Please quote only the lines that start at the one with "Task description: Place" and go on to the last line of the data, both ends kept.

[Opening DATA SHOWN section]

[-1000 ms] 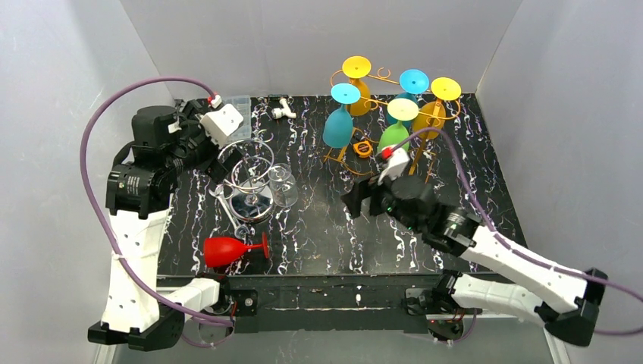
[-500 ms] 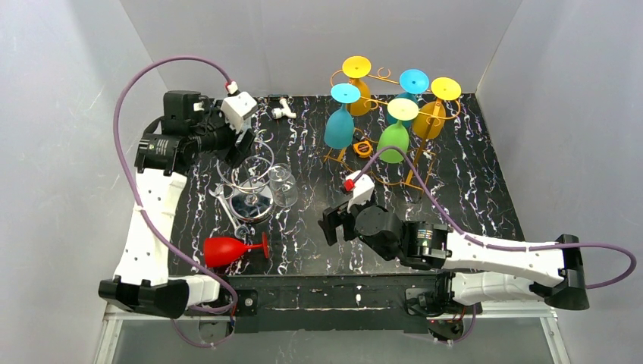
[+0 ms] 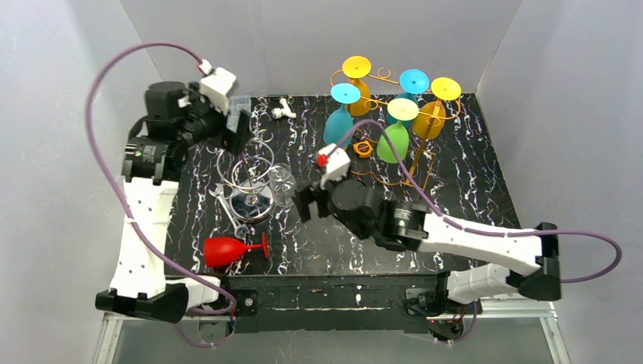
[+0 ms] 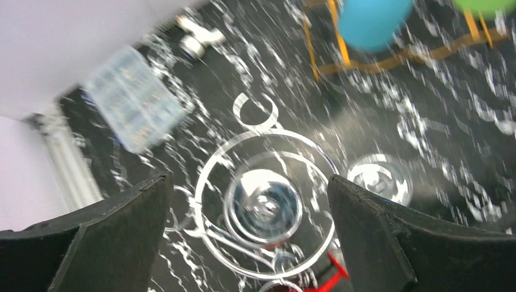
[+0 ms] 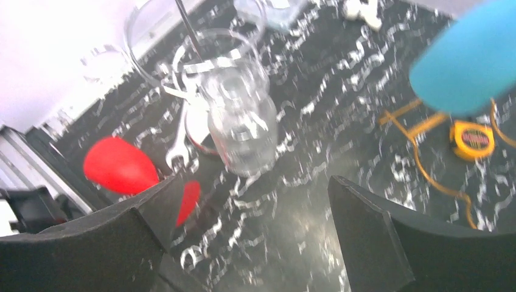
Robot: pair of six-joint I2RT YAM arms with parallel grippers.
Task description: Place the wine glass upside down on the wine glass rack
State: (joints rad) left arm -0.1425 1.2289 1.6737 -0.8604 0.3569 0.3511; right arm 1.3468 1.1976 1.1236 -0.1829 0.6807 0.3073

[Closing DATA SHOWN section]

__EXERCISE RESPONSE__
Task description: Place the wine glass upside down on the wine glass rack
State: (joints rad) left arm -0.1425 1.2289 1.6737 -0.8604 0.3569 0.3511; right arm 1.3468 1.1976 1.1236 -0.1829 0.6807 0.3073

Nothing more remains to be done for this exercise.